On police pressure on opposition leaders
Yashin, Navalny, Udaltsov and other protest organizers have all come under increased pressure by law enforcement following the violence that broke out during the May 6 rally, a day before Putin’s inauguration.
Even the apartment of Kseniya Sobchak, society girl turned political talk-show host, was searched on the eve of the June 12 protest. Considering she is the daughter of Putin’s former political patron, the late St. Petersburg mayor Anatoly Sobchak, the police raid looked like revenge for her opposition sympathies. Sobchak, it turns out, is romantically linked to Yashin.

Even though he is considered a mere witness to the violence in May, Yashin had laptops and hard drives seized by police. During a search of his parents’ apartment, his father’s computer and his mother’s iPad were confiscated, he said. Even his grade-school composition books were taken away for closer analysis.
“It’s banditism protected by the law,” Yashin said. “De facto, we’re suspects.
“They don’t understand that if they put us – Navalny, Udaltsov and me – into jail, the people who will come in our place will be much more radical.”
On the challenges facing the opposition
The opposition has spent the past half-year mobilizing mass protests in the capital. But when it comes to the tedious work of grassroots political organization on the local level, little has changed since Putin swept back to the presidency in March. Earlier this month, the ruling United Russia party handily won mayoral elections in the Siberian metropolises of Krasnoyarsk and Omsk.
I suggested the opposition was still incapable of real political action.
“Let the people be the judge,” Yashin said. But the people can’t do that until three conditions are met: free media, fair elections and independent courts.
“We should use all methods to pressure the government, including the street.”
I asked if the new law liberalizing the registration of political parties didn’t open up opportunities for the opposition.
“We should use all methods to pressure the government, including the street,” Yashin said. The political reforms rushed through parliament after the first wave of protests aren’t real, he complained, since the system is still skewed to prevent the opposition from coming to power through elections.
I replied that the protest movement’s coalition of nationalists, liberals and leftists was too broad to come up with a coherent political agenda.

Yashin disagreed. In any authoritarian regime, people organize around common values, he said. What unites the protesters and makes them strong is their desire for free and fair elections.
On illusions
I returned to Yashin’s comment that Putin is a prisoner to his own illusions. Couldn’t the same be said about Yashin and other protest leaders? Wasn’t he in a tiny minority detached from the rest of Russia?
“No,” Yashin said, shaking his head. People in Russia with “common sense” all want their country to be democratic. The supposed clash between Moscow and the Russian heartland is artificial, he said.
I wasn’t convinced. Isn’t he suffering from an illusion just as Putin is, living in Moscow and interacting with like-minded people?

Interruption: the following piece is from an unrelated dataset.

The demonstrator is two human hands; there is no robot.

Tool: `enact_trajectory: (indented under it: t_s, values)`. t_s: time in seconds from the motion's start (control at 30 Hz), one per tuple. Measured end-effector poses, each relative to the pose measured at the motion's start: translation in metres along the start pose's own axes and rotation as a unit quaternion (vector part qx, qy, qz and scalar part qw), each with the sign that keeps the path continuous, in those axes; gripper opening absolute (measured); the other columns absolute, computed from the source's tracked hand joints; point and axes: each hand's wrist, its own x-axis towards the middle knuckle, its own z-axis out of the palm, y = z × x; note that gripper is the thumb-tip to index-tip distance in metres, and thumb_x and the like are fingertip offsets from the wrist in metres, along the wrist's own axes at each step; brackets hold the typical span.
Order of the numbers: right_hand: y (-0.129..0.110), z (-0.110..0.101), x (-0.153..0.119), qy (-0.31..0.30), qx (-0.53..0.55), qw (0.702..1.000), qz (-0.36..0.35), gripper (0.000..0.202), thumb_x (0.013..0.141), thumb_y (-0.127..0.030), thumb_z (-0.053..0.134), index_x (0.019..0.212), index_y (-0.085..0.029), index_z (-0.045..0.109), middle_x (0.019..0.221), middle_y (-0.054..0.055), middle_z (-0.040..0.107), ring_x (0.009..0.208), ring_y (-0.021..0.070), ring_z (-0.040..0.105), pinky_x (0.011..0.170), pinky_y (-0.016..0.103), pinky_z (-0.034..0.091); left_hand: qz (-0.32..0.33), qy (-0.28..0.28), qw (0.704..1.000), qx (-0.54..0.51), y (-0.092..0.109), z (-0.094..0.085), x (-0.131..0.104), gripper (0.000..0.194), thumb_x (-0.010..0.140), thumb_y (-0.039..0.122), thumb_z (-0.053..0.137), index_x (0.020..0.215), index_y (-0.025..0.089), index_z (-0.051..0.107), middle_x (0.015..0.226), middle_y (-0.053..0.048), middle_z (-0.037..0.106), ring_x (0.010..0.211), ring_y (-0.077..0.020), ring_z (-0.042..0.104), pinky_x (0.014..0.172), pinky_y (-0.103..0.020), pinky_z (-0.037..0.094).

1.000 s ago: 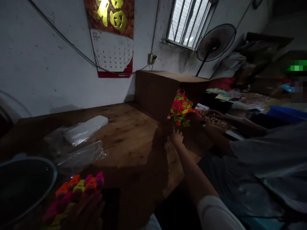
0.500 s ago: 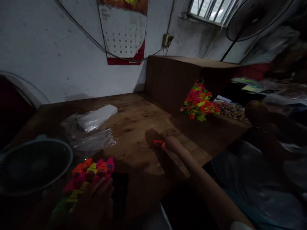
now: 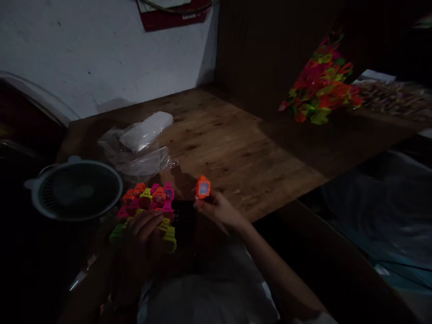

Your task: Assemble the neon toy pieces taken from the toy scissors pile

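My right hand (image 3: 219, 209) holds an orange toy watch (image 3: 203, 188) by its lower part, raised above the near edge of the table, its pale bluish face turned toward me. My left hand (image 3: 146, 229) lies with fingers stretched over rows of toy watches (image 3: 146, 196) in orange, pink, yellow and green. Those watches stand close together on a dark rack or tray (image 3: 185, 216), whose shape is hard to make out in the dim light. Part of the green and yellow rows is hidden under my left hand.
Left of the watches stands a round fan (image 3: 79, 190). Clear plastic bags with a white block (image 3: 148, 130) lie on the wooden table (image 3: 232, 148). A bright heap of plastic straps or watches (image 3: 322, 90) spills from a cardboard box (image 3: 256, 58). Beyond it lies a brownish pile (image 3: 394, 99).
My right hand has come back from mid-table toward the rack with the orange watch, now turned face toward me. My view has tilted down. My left hand stays over the rows.
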Motion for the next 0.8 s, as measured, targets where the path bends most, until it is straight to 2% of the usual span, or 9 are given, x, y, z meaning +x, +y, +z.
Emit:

Yashin allowed for that possibility but said the opposition understands the need to get out and meet with activists in the regions. (This week he is visiting Vladivostok.)
Yashin was reluctant to reveal the opposition’s future plans, except that the next big demonstration will probably take place on September 15.
I asked what kept him going.
“I believe in what I do,” he said. “When I was a kid I read some books that said good defeats evil.”